Shares in Fortescue Metals Group Limited (ASX: FMG) plunged 3.2% to $1.52 today and touched a five-year low of $1.49 as investors jump ship in anticipation of the going get rockier.
This as iron ore prices post a six-day losing streak to see the commodity sell for US$41.19 a tonne, which is a level not far above a record low of US$37 a tonne hit during December.
Several analysts are also suggesting that the iron ore price could head lower due to a fight for market share that has seen an oversupply of the market by the likes of Vale, Rio Tinto Limited (ASX: RIO) and BHP Billiton Limited (ASX: BHP).
The other problem for Fortescue is that 2016 has started with two pieces of weaker-than-expected economic data out of China, where iron ore bears think softening demand could spell more trouble ahead. Although, China did recently post stronger-than-expected export numbers to leave the picture there something of a mixed bag.
The miner has been slashing costs and refinancing debt in a bid to maintain operational profitability in the wake of the iron ore price falls, but its larger rivals are unlikely to cut production despite the public complaints of chairman Andrew Forrest in 2015.

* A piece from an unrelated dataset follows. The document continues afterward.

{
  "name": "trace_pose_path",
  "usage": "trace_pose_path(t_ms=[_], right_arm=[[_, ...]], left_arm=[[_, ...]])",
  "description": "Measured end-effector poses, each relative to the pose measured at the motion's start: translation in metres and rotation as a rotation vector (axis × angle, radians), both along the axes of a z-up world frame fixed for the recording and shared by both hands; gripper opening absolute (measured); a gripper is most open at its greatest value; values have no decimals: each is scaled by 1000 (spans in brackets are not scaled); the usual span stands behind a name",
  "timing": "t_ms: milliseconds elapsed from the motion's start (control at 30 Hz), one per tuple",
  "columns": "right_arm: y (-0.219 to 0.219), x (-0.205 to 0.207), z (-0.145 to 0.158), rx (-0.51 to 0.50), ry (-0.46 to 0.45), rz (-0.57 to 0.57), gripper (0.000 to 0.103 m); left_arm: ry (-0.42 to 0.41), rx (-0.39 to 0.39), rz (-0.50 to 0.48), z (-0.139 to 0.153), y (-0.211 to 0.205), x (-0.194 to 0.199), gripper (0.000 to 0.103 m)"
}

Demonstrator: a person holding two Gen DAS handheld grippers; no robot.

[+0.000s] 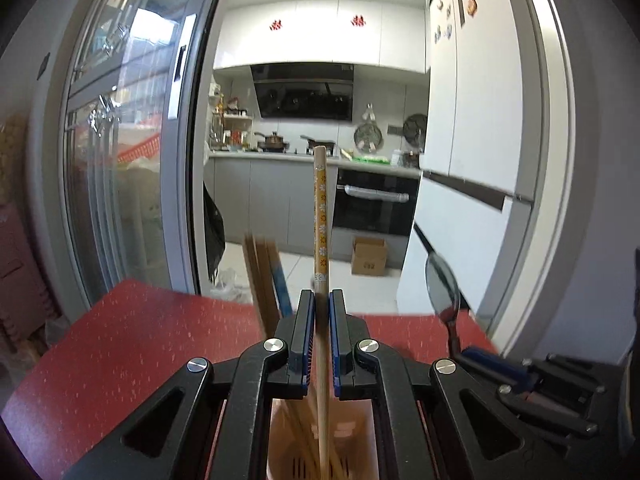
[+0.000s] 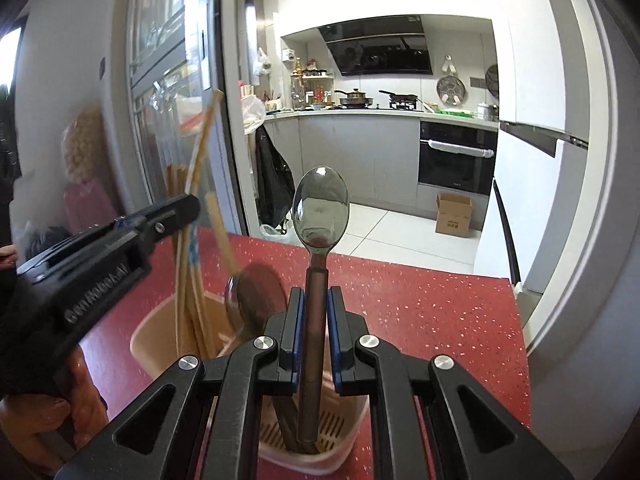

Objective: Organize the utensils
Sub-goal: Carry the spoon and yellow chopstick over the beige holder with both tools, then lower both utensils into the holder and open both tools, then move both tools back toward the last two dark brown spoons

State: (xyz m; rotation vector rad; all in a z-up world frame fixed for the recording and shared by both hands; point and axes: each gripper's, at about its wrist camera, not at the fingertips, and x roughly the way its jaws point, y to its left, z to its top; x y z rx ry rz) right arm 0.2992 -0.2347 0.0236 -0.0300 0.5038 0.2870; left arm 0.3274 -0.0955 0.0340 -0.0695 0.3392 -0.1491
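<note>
My left gripper (image 1: 322,300) is shut on a flower-patterned chopstick (image 1: 321,216) that stands upright. Its lower end reaches down into the beige utensil holder (image 1: 288,432) below the jaws. My right gripper (image 2: 314,296) is shut on the dark handle of a spoon (image 2: 320,208), bowl upward, with the handle's end inside the holder (image 2: 148,344). The holder contains several chopsticks (image 2: 188,308) and another spoon (image 2: 256,292). In the right wrist view the left gripper (image 2: 192,204) shows at the left with its chopstick (image 2: 202,148). In the left wrist view the right gripper (image 1: 464,354) and its spoon (image 1: 442,284) show at the right.
The holder stands on a red speckled table (image 2: 420,320) whose far edge faces a kitchen doorway. A glass sliding door (image 1: 120,160) stands at the left and a white fridge (image 1: 480,120) at the right. A cardboard box (image 2: 454,214) sits on the kitchen floor. A person's hand (image 2: 40,420) holds the left gripper.
</note>
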Motion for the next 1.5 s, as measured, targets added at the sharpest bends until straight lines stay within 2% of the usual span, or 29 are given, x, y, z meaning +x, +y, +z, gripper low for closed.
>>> trace_pose_path(t_ms=[300, 533, 600, 667, 767, 967, 1200, 1500], right_arm=[[8, -20, -12, -60, 30, 31, 12], [16, -26, -12, -88, 90, 76, 14], [16, -28, -10, -81, 111, 80, 24], [12, -32, -6, -60, 116, 70, 49], [0, -42, 0, 8, 142, 56, 51], [-15, -71, -4, 96, 257, 36, 57], [-20, -120, -37, 178, 480, -6, 57], [-2, -180, -78, 157, 620, -16, 57]], left_arm=[[58, 62, -8, -12, 0, -23, 36], [117, 55, 12, -14, 16, -39, 36], [129, 60, 13, -13, 20, -45, 36], [146, 62, 6, -12, 24, -54, 36], [172, 82, -2, -12, 28, -68, 36], [293, 121, -40, -25, 38, -106, 36], [419, 105, -61, -57, 55, -166, 36], [515, 92, -59, -93, 67, -217, 36]])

Indeed, the miner's mountainous debt is probably the main reason investors are getting out now, with net debt of US$6.6 billion inclusive of US$2.6 billion cash as at 30 September 2015.

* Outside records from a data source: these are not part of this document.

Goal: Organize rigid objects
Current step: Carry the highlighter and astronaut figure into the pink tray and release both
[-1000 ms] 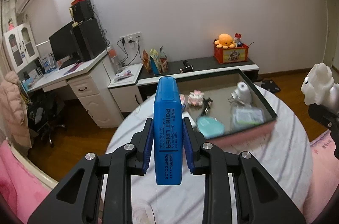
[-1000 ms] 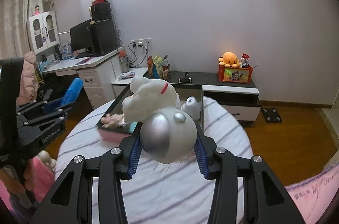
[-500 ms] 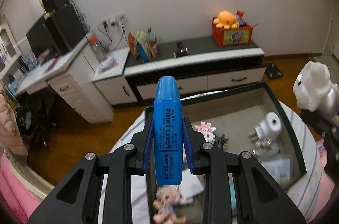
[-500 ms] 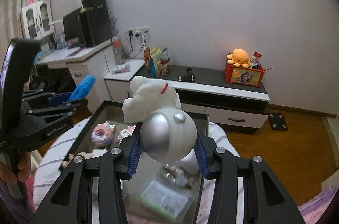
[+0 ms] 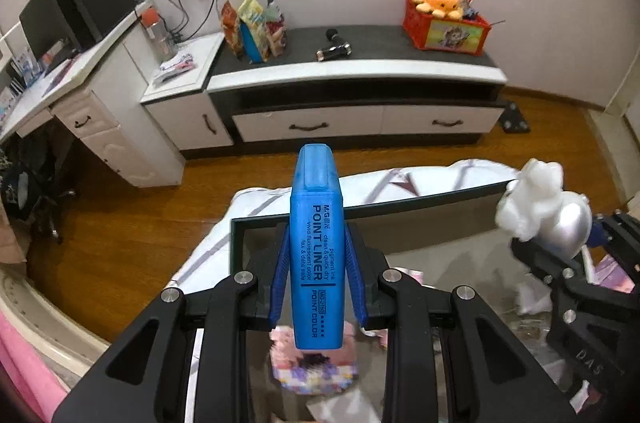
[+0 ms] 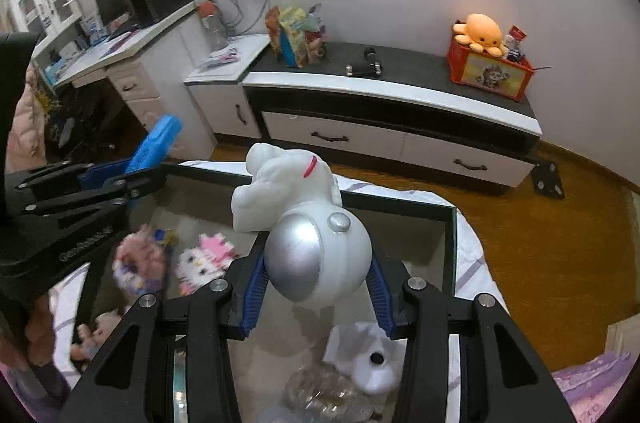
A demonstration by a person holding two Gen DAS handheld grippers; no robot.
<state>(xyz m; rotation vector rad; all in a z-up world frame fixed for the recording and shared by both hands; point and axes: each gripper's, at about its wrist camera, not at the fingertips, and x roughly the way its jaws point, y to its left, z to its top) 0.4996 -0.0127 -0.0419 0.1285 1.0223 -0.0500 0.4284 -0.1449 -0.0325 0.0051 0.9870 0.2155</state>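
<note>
- A blue highlighter (image 5: pixel 317 247) is clamped upright by the left gripper (image 5: pixel 317 287), ready for release over the tray (image 5: pixel 420 199).
- An astronaut figure (image 6: pixel 308 227) is gripped by its helmet in the right gripper (image 6: pixel 316 287), near the tray's far edge.

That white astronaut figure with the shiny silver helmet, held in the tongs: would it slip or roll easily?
Probably somewhat slippery: the white astronaut figure with the silver helmet looks glossy, and the right tongs grip only its rounded head. It looks rigid, likely hard plastic. Set down on that round helmet, it may well roll or tip.
</note>
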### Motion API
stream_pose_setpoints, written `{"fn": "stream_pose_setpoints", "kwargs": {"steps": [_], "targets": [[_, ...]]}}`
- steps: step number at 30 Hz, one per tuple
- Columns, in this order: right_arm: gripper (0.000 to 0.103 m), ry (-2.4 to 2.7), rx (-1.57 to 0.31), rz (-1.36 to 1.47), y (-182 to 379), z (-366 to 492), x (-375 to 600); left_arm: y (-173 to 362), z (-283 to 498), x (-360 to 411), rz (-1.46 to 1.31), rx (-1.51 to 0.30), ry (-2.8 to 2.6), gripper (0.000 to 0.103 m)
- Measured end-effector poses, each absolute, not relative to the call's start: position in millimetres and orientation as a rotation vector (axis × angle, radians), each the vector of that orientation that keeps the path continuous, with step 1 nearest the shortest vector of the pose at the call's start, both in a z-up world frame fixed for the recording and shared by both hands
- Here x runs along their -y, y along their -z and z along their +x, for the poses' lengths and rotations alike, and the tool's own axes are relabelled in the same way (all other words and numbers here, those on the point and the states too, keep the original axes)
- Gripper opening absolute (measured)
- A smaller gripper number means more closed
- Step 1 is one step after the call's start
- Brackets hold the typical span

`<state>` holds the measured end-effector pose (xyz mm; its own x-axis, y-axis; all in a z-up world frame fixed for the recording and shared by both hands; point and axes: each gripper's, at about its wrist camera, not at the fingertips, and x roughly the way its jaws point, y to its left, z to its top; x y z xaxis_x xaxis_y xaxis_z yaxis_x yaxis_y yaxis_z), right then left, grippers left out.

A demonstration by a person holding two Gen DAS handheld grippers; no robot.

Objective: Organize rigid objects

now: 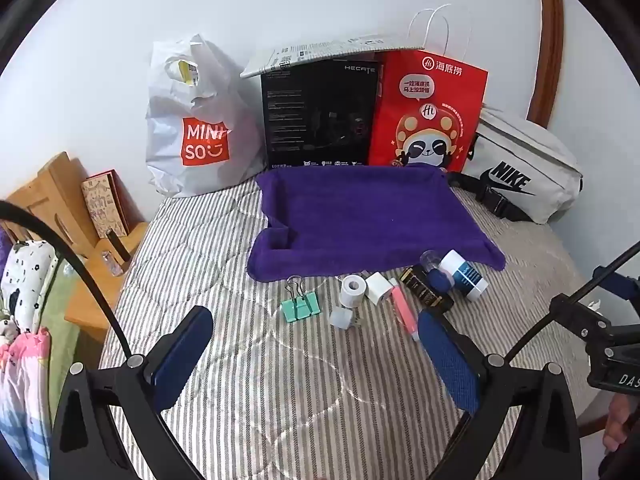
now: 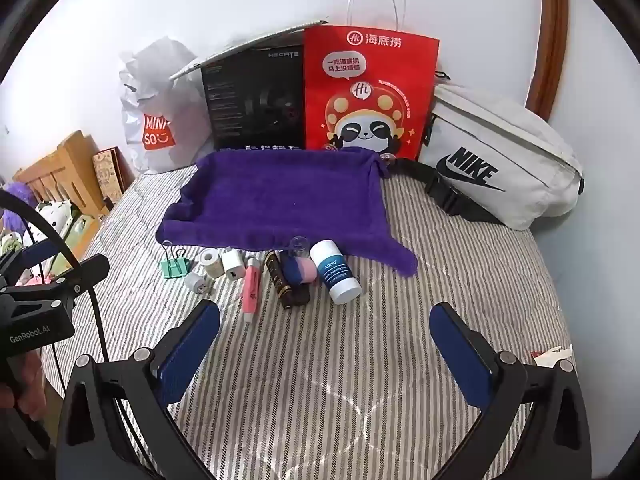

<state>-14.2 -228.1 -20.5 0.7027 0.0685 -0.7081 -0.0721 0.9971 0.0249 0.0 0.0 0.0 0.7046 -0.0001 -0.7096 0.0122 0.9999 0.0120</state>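
A purple towel [image 1: 360, 220] [image 2: 276, 204] lies spread on the striped bed. Along its near edge lies a row of small things: a green binder clip [image 1: 300, 306] [image 2: 174, 266], a tape roll [image 1: 353, 290] [image 2: 212, 262], a white charger cube [image 1: 379, 288] [image 2: 233, 266], a small grey adapter [image 1: 341, 317] [image 2: 195, 281], a pink pen [image 1: 404, 308] [image 2: 250, 288], a black-gold tube [image 1: 426, 294] [image 2: 282, 280], a blue-pink bottle [image 2: 298, 270] and a white-blue stick [image 1: 466, 274] [image 2: 336, 272]. My left gripper [image 1: 316, 344] and right gripper [image 2: 326, 336] are open and empty, short of the row.
Against the wall stand a white Miniso bag [image 1: 196, 128], a black box [image 1: 320, 116], a red paper bag [image 1: 428, 112] and a grey Nike bag [image 1: 524, 168]. A wooden bedside shelf [image 1: 68, 216] is at the left of the bed.
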Motion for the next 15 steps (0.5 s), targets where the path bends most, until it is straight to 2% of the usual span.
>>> {"fn": "stream_pose_setpoints", "kwargs": {"steps": [9, 15], "targets": [[0.103, -0.079, -0.791, 0.008, 14.0, -14.8, 222.9, -3.2, 2.2, 18.3, 0.056, -0.802, -0.031, 0.103], [0.103, -0.086, -0.777, 0.018, 17.6, -22.6, 225.9, 0.9, -3.4, -0.8, 0.015, -0.81, -0.002, 0.103]]}}
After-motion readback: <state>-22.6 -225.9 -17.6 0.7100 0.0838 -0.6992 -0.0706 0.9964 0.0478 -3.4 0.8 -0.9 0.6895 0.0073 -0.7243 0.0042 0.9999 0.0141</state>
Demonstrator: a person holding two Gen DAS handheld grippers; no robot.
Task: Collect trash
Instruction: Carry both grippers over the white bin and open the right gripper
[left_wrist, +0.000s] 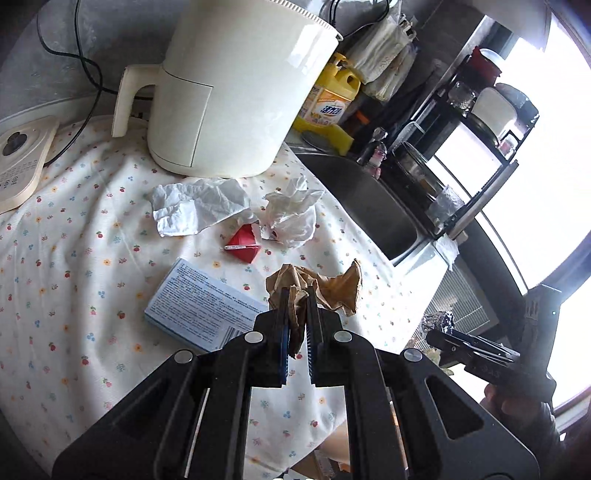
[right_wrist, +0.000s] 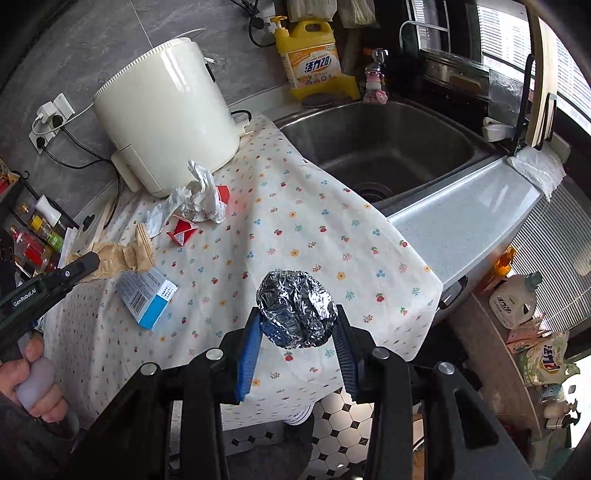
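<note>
We have both loads in hand: the left gripper (left_wrist: 296, 295) is clamped on the crumpled brown paper (left_wrist: 317, 286), and the right gripper (right_wrist: 297, 328) is clamped around the foil ball (right_wrist: 295, 308), both held above the flowered cloth (right_wrist: 295, 206) on the counter. We carry them level and keep the squeeze steady, since foil can slip. White tissues (left_wrist: 199, 206), a red wrapper (left_wrist: 245, 245) and a blue box (left_wrist: 201, 306) lie near the white cooker (left_wrist: 229, 85), not yet collected.
</note>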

The miner then has basically been built on debt, which recently had to be restructured on onerous terms as US capital markets in particular price risk higher due to worries over China.

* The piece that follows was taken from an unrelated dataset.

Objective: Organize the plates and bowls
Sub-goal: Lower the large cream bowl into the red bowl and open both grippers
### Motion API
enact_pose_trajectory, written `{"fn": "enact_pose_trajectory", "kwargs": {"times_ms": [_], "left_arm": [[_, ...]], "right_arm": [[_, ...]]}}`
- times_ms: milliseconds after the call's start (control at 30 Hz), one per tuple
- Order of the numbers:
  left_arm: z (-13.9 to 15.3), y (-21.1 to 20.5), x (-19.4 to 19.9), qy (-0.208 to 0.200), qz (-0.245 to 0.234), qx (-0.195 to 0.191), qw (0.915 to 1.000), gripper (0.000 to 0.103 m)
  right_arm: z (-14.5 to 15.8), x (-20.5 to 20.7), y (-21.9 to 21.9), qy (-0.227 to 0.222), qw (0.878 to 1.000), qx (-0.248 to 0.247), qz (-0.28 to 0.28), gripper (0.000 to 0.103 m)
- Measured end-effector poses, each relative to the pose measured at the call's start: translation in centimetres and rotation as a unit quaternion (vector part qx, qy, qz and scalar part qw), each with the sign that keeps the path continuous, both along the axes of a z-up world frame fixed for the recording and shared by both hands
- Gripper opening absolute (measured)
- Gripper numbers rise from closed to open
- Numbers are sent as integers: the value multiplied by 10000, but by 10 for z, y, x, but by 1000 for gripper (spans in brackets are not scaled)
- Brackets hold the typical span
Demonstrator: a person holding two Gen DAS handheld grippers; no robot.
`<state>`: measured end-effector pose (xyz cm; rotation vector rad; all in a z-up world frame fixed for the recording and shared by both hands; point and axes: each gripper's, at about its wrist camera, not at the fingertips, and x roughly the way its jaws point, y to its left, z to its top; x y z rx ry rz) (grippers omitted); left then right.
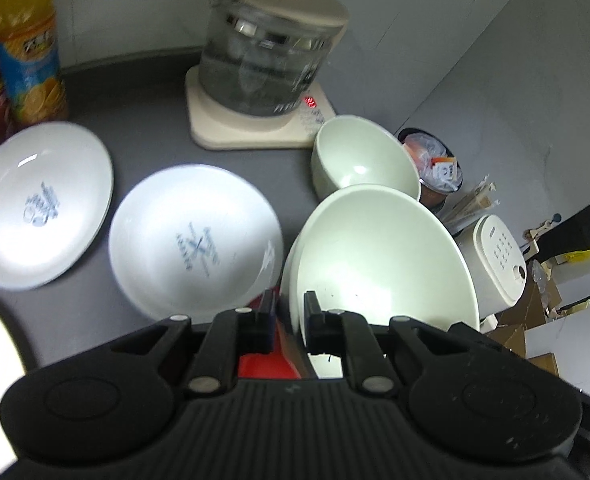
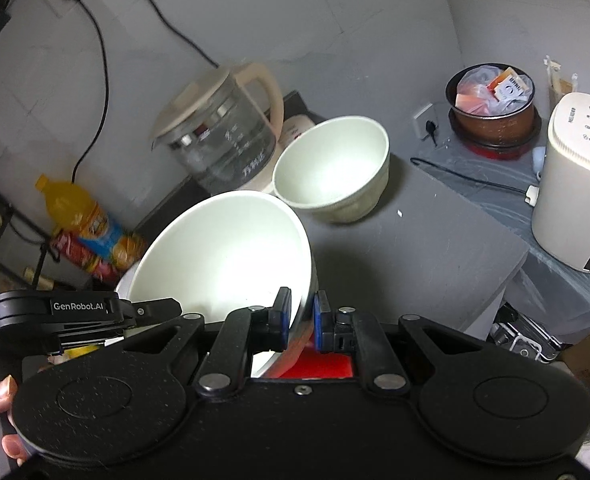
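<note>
Pale-green big bowl hangs tilted above the grey bench, both my left gripper and right gripper clenched on its rim. I'd level it and carry it over the smaller bowl before nesting.

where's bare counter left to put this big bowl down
Bare grey counter lies right of the smaller bowl, running to the counter's edge. Another open strip sits between the kettle base and the two white plates. It is crowded by the juice bottle and around the held large bowl.
</note>
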<state>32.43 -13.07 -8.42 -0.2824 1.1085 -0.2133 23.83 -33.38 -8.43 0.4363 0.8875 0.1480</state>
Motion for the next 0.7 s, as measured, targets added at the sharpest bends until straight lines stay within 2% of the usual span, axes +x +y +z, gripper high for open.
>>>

The high interest rates (commonly around 6% to 9.75%) mean it carries considerable risk and further falls in the iron ore price could mean a large capital raising, asset sales, or private placement with Chinese investors reportedly interested.
That's likely why the share price has been plummeting and why Fortescue remains a business to avoid for all but the iron ore bulls with a tolerance for risk.